Review: Citizens of London: The Americans Who Stood with Britain in Its Darkest, Finest Hour

Citizens of London: The Americans Who Stood with Britain in Its Darkest, Finest Hour Citizens of London: The Americans Who Stood with Britain in Its Darkest, Finest Hour by Lynne Olson
My rating: 4 of 5 stars

John Gilbert "Gil" Winant, former Governor of New Hampshire, served as US Ambassador to the United Kingdom during most of World War II. Depressed by career disappointments, a failed marriage, and heavy debts, he committed suicide in 1947. That summary of a dedicated public servant is expanded to a life examined in Olson's book which also shines a light on W. Averell Harriman, son of railroad baron E. H. Harriman and President Franklin D. Roosevelt's special envoy to Europe and U.S. Ambassador to Britain. For Winant, shoulder-to-shoulder during air raids in the streets with Brits, WWII was an opportunity to show America at its best when America was largely absent. Wealthy playboy businessman Averell found the position all about him, leading to aggrandizement and career advancement. Churchill and FDR get examined, too, but also is Edward R. Murrow, the American broadcast journalist who first came to prominence with a series of radio broadcasts for CBS during World War II, which were followed by millions of listeners in the United States.

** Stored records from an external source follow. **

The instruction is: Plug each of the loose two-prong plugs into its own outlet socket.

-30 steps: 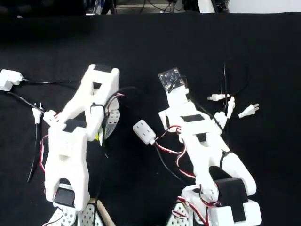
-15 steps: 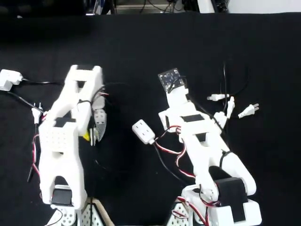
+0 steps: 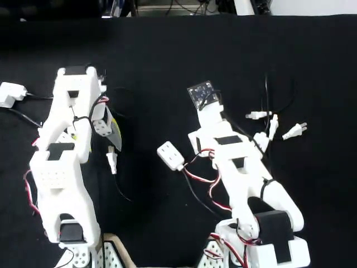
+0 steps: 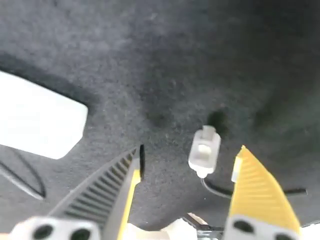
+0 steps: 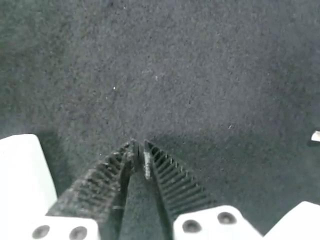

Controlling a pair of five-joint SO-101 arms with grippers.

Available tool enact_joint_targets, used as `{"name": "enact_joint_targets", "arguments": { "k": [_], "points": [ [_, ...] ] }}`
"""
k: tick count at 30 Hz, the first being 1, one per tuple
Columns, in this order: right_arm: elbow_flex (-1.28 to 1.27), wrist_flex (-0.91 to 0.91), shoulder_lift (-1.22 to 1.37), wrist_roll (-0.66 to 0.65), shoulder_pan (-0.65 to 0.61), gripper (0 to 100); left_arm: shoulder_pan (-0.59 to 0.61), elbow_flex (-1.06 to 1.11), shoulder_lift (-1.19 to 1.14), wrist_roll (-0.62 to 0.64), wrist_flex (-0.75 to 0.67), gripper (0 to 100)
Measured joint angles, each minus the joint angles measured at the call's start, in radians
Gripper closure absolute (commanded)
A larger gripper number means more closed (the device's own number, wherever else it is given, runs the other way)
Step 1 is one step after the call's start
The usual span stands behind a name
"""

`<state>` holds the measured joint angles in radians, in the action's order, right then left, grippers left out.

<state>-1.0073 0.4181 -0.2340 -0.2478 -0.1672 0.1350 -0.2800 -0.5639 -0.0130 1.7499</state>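
Note:
My left gripper [image 4: 191, 150] is open, low over the black cloth. A small white two-prong plug [image 4: 204, 150] lies between its fingers, touching neither. In the high view that plug [image 3: 111, 159] lies just below the left gripper [image 3: 110, 133], its thin cord trailing toward the front. A white outlet socket [image 3: 170, 156] lies mid-table, and another outlet socket [image 3: 10, 94] lies at the far left. Three more loose plugs [image 3: 260, 115] [image 3: 273, 125] [image 3: 294, 132] lie to the right. My right gripper [image 5: 139, 147] is shut on nothing, just above bare cloth.
Black cords run over the cloth at the left edge [image 3: 25, 118] and behind the right plugs [image 3: 268, 92]. The right arm [image 3: 240, 167] is folded over the middle-right of the table. A white block [image 4: 40, 122] lies beside the left gripper.
The left arm has swung to the left and its open gripper has come down around the plug near it. The right arm has kept still.

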Motion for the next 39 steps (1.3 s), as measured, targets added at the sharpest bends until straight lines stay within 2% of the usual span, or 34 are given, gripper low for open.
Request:
{"name": "enact_joint_targets", "arguments": {
  "k": [5,11,15,19,27,32,39],
  "points": [
    [0.000,0.000,0.000,0.000,0.000,98.4,-0.046,0.000,0.138,-0.025,0.000,70],
    [0.000,0.000,0.000,0.000,0.000,98.4,-0.245,0.133,0.244,-0.026,0.000,70],
    [0.000,0.000,0.000,0.000,0.000,98.4,-0.342,0.267,0.247,0.068,0.000,70],
    [0.000,0.000,0.000,0.000,0.000,98.4,-0.328,0.318,0.247,0.153,0.000,70],
    [0.000,0.000,0.000,0.000,0.000,98.4,-0.189,0.328,0.247,0.161,0.000,70],
    [0.000,0.000,0.000,0.000,0.000,98.4,-0.181,0.345,0.224,0.163,-0.002,71],
    [0.000,0.000,0.000,0.000,0.000,98.4,-0.173,0.347,0.104,0.170,-0.060,88]
  ]
}}
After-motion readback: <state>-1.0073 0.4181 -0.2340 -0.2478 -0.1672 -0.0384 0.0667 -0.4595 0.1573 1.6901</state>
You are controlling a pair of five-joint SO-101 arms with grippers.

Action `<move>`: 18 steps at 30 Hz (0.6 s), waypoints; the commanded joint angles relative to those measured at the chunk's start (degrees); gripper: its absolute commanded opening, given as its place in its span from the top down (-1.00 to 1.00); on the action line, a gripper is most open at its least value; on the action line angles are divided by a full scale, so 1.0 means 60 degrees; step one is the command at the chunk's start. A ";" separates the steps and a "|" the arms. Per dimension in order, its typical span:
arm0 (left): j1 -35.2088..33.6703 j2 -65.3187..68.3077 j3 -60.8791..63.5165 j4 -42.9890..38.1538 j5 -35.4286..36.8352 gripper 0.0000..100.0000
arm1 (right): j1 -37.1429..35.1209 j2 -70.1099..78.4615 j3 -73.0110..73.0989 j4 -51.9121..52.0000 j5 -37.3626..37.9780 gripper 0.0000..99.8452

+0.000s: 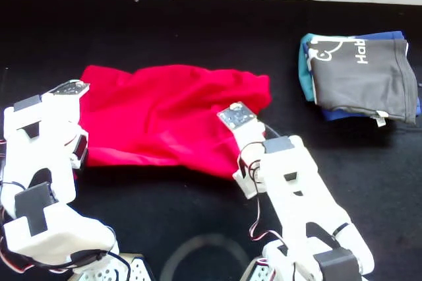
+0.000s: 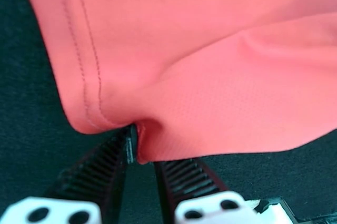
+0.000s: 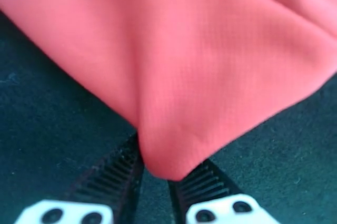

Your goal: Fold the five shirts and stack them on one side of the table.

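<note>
In the middle of the black table (image 1: 198, 24), a little toward its left side, the red shirt (image 1: 165, 119) lies spread out flat but rumpled, with soft creases across it and its far right corner bunched up. Its near edge runs from one arm across to the other.

At the near left corner of the shirt, the left gripper (image 2: 143, 153) is clamped on the cloth. A small pinch of the hem is nipped between its black ribbed fingers (image 2: 105, 169), just beside the double line of stitching (image 2: 89, 71) that runs along the shirt's edge. The cloth puckers where it is pinched.

At the near right corner, the right gripper (image 3: 158, 170) is closed on the shirt too. A rounded fold of red cloth sits between its two ribbed fingers (image 3: 113, 174) and hangs a little over their tips. Both grippers are low, close to the table.

On the far right side of the table, well apart from the red shirt, sits a stack of folded shirts (image 1: 359, 76). A grey one with white print is on top, blue shows beneath it and teal at its left edge. How many lie in the pile is hard to tell from above. A small white tag (image 1: 379, 120) sticks out at its near right corner.
</note>
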 commanded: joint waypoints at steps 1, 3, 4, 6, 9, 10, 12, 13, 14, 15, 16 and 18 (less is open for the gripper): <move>0.0125 -0.0476 -0.0066 0.0059 0.0029 0.98 | 0.0110 -0.0344 -0.0784 0.0711 -0.0015 0.99; 0.0110 -0.0476 -0.0066 0.0059 0.0029 0.98 | 0.0110 -0.0344 -0.1516 0.1414 -0.0293 0.92; 0.0110 -0.0476 -0.0066 0.0059 0.0029 0.98 | 0.0110 -0.0344 -0.1868 0.1766 -0.0337 0.85; 0.0110 -0.0476 -0.0066 0.0059 0.0029 0.98 | 0.0095 -0.0344 -0.2571 0.2308 -0.0337 0.70; 0.0110 -0.0476 -0.0066 0.0044 0.0029 0.98 | 0.0081 -0.0344 -0.3407 0.2630 -0.0381 0.65; 0.0110 -0.0476 -0.0066 0.0044 0.0029 0.98 | 0.0081 -0.0344 -0.3568 0.2586 -0.0381 0.65; 0.0110 -0.0476 -0.0066 0.0044 0.0029 0.98 | 0.0066 -0.0227 -0.3773 0.2571 -0.0396 0.65; 0.0110 -0.0476 -0.0066 0.0044 0.0029 0.98 | 0.0051 -0.0227 -0.3729 0.2440 -0.0396 0.65; 0.0125 -0.0476 -0.0066 0.0044 0.0029 0.98 | 0.0051 -0.0227 -0.3597 0.2234 -0.0396 0.65; 0.0125 -0.0476 -0.0066 0.0044 0.0029 0.98 | 0.0051 -0.0227 -0.3421 0.2073 -0.0396 0.65; 0.0125 -0.0476 -0.0066 0.0044 0.0029 0.98 | 0.0051 -0.0227 -0.3216 0.1853 -0.0396 0.65; 0.0139 -0.0476 -0.0110 0.0044 0.0029 0.98 | 0.0037 -0.0227 -0.2791 0.1473 -0.0396 0.65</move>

Murrow flew in bombers, mixed with the British and with on April 12, 1945 with Bill Shadel was a first reporter at the Buchenwald concentration camp in Germany. He met emaciated survivors including Petr Zenkl, dying acquaintances, and "bodies stacked up like cordwood" in the crematorium. This is a different look at WWII more focused on British-American relations through the eyes of these principals than on battles and generals. This highlights the immense distance, not just in miles, that separated the UK and USA at the start of the War and even through the Battle of Britain, unprepared both nations were for war, and how eventual success required cooperation between the not only those two but the Allies of World War II, called the United Nations.